We were recently joined by Crissman Loomis, AI Engineer at Preferred Networks, and James Bourbeau, Lead OSS Engineer at Coiled for a webinar on Training ML Models Faster: Scalable Hyperparameter Optimization with Optuna and Dask.
Optuna is a framework that automates hyperparameter optimization and Dask is a library for scaling Python. In the webinar, Crissman introduces hyperparameter optimization, demonstrates Optuna code, and talks in-depth about how Optuna works internally to make the process efficient. Then, James walks us through Dask’s integration with Optuna and how it can be used to scale hyperparameter optimization.
In this post, we will cover:
Hyperparameters are attributes that control the behavior of machine learning algorithms. They have a direct influence on the algorithm’s performance. A lot of times, these attributes are predefined or defined manually. In a general neural network, the number of layers, number of nodes in each layer, etc. are defined manually, and are all examples of hyperparameters.

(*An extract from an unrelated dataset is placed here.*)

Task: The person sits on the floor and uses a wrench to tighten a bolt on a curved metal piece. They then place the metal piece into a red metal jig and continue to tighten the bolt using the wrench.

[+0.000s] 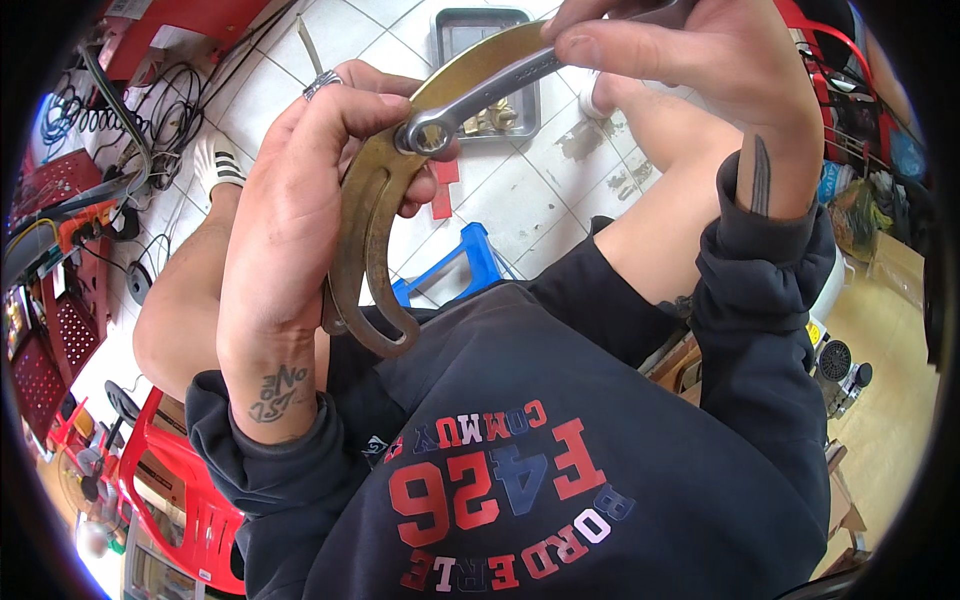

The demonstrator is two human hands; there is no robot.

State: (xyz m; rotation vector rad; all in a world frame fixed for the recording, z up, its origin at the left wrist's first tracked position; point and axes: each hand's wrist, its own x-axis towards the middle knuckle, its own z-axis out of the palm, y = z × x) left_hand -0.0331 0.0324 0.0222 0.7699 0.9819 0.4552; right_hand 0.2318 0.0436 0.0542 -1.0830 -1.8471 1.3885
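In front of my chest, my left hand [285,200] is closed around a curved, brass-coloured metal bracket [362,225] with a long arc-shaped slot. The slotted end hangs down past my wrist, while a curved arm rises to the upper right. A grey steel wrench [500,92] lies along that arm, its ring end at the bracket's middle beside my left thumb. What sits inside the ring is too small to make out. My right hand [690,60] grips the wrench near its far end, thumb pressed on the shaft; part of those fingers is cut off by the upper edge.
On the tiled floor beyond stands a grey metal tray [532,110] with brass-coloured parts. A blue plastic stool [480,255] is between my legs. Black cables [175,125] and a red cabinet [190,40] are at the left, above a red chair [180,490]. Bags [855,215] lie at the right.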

We also find hyperparameters outside of machine learning applications. Wherever there are objective functions, you can expect hyperparameters. For example: linpack parameters, database performance settings, etc.
Finding the right set of hyperparameters, widely known as hyperparameter optimization, is important because it can have a significant impact on your application or model. In a specific machine learning example of object detection in images, Crissman and team were working to find the threshold to display a bounding box. The following slide shows the results before and after hyperparameter tuning.
The difference is stark!
Moreover, the threshold was only one hyperparameter in the entire process. Crissman describes how hyperparameters can be found everywhere, from the ML models to even the chips at a hardware-level.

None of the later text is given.